Yes, and yes.  Air cooled two stroke engines are not picky about premix oil.


----------



## XJma (Dec 19, 2012)

I mostly use Stihl 2stroke mix because my FIL has like cases of it that he will never even use.  He gets like a 6 or 8 pack every time he goes to the dealer which is like 1/4 mile down the road from his building!! 

I run that and some husky and echo oil at 50/1 with 93 gas and startron stabilizer in my stihl and husky saws as well as echo 2stroke lawn equipment and jiffy ice auger.  It all loves it. 

I do, however, also have 2stroke outboards that I run at 50/1, and it is recommended NOT to use outboard (liquid cooled engines, TCW3 spec) 2stroke oil with any air cooled equipment, and vice versa.  I don't know what happens if you do, but I'd rather not find out!! 

One caution, if you have your saw/equipment tuned well to run on say 50:1 mix, and decide to throw some 40:1 in there, unless you adjust the jets in the carb, you're going to be running the equipment lean  Lean in terms of air/fuel mix, because the oil comes out of the mix in the crankcase after going through the carb and before going up the transfer ports into the cyilnder.  If you're running rich as is, it may be fine, but if it's cold out and you're already a little lean, be careful  Likewise, if you run 40/1 and go to 50/1, then you will be richening the air/fuel mix, but if your equipment wants more oil in the crankcase, not the greatest idea unless you're using really high quality oils that are designed to run in equipment with less oil, like amsoil.


----------



## f3cbboy (Dec 19, 2012)

MasterMech said:


> so true...my sister just straight gassed my br 550 and smoked it.
> Ouch! That's not a cheap jug either. I'd tear it down and see if you can get away with just tossing a new piston in there.

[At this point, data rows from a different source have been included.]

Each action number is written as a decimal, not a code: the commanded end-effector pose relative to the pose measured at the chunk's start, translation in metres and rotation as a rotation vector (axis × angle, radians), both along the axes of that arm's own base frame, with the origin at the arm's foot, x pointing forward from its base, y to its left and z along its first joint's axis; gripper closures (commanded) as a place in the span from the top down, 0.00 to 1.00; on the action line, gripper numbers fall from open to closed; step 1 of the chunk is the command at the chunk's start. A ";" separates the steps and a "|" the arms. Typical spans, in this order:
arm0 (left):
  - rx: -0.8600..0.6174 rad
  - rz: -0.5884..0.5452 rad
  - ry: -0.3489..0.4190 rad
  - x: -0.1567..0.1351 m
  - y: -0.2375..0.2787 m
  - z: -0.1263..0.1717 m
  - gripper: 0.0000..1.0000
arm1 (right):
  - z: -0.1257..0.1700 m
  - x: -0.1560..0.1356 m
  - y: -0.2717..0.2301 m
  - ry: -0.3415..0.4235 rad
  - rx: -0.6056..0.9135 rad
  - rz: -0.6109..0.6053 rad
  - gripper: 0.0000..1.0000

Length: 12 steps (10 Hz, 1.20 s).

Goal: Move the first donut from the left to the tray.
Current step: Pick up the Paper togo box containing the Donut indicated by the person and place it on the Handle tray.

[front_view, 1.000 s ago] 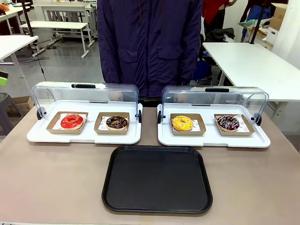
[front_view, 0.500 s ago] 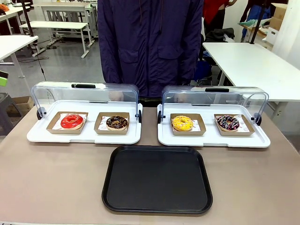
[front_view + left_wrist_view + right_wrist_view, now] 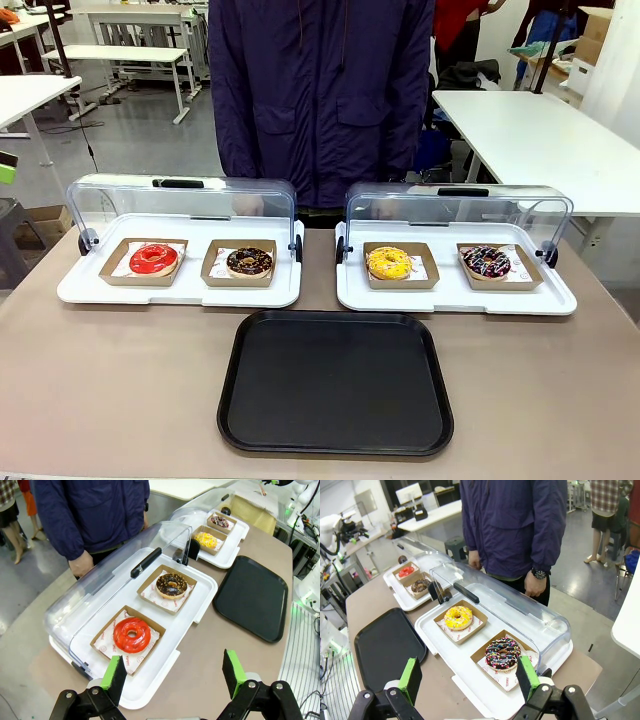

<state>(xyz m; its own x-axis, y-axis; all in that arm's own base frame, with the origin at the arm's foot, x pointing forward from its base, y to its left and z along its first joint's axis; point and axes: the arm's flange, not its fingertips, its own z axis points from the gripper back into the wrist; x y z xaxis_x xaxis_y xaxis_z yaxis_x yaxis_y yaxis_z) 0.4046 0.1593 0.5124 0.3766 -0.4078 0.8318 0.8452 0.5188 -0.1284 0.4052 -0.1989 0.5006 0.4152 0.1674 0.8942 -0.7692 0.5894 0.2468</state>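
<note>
The left gripper (image 3: 174, 672) was held above the worktop (image 3: 120, 380), just short of the near edge of the left white tray (image 3: 90, 290). Its fingers were spread wide with nothing between them. It was aimed down at a slant toward the red donut (image 3: 153, 259), which was seated in its brown holder (image 3: 115, 272) at the left end of that tray. The clear lid (image 3: 180, 200) was swung up and back behind it. A chocolate donut (image 3: 249, 261) was placed just to its right on the same tray. The black tray (image 3: 336, 381) was laid on the worktop nearer the robot, in front of the gap between the two white trays. On the right white tray (image 3: 560, 297) a yellow donut (image 3: 388, 262) and a sprinkled donut (image 3: 486, 262) were seen. The right gripper (image 3: 469, 677) was likewise held open and empty by that tray's near edge. A person (image 3: 320, 90) was stood at the far side, arms hung down.
</note>
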 end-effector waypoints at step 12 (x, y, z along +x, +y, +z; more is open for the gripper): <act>-0.005 -0.011 -0.008 0.000 0.000 0.001 1.00 | 0.000 -0.001 0.003 -0.019 0.009 0.001 1.00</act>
<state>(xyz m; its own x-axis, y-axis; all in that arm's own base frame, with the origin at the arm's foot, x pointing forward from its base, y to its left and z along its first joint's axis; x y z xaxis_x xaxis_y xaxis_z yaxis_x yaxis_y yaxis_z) 0.4046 0.1593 0.5124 0.3766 -0.4078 0.8318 0.8452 0.5188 -0.1284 0.4052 -0.1989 0.5006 0.4152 0.1674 0.8942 -0.7692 0.5894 0.2468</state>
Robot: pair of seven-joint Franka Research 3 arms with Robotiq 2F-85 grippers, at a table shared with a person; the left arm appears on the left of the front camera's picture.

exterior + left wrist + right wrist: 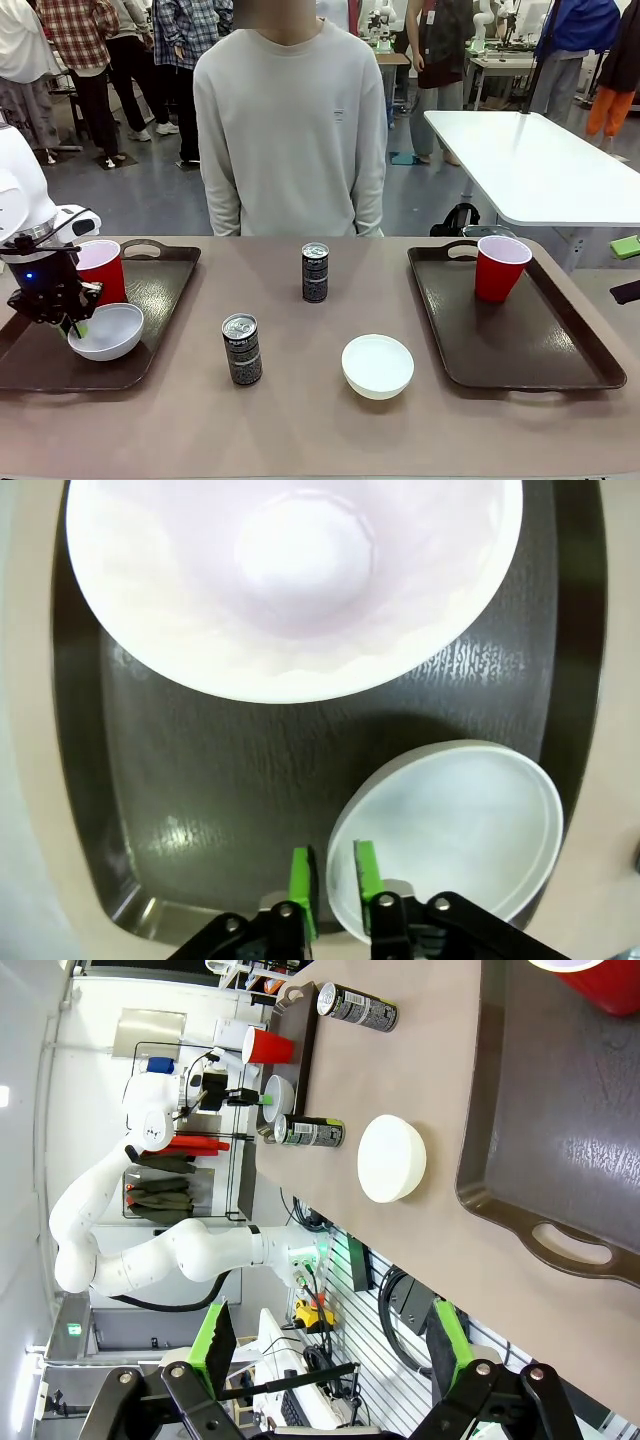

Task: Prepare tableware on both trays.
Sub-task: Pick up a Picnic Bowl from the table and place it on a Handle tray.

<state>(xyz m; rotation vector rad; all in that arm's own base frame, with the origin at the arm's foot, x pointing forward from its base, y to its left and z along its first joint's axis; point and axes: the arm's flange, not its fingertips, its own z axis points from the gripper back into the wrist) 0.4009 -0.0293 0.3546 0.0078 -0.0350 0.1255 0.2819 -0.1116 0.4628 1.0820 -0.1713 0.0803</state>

Yea it sucked.  needed a new short block..i think it was about $250 for parts.  hardest part on rebuild was getting bolt that holds fan to the crank.


----------



## Bigg_Redd (Dec 19, 2012)

XJma said:


> I mostly use Stihl 2stroke mix because my FIL has like cases of it that he will never even use. He gets like a 6 or 8 pack every time he goes to the dealer which is like 1/4 mile down the road from his building!!
> 
> I run that and some husky and echo oil at 50/1 with 93 gas and startron stabilizer in my stihl and husky saws as well as echo 2stroke lawn equipment and jiffy ice auger. It all loves it.
> 
> ...


 
I do: nothing.  I've only been doing it for 20 years or so, but so far so good.


----------



## XJma (Dec 19, 2012)

Really?  Why do many saws warn not to, and all outboards say not to use regular 2stroke, only liquid cooled rated 2stroke??  Everyone you talk to about outboards says not to run regular, will be bad, so I never have. 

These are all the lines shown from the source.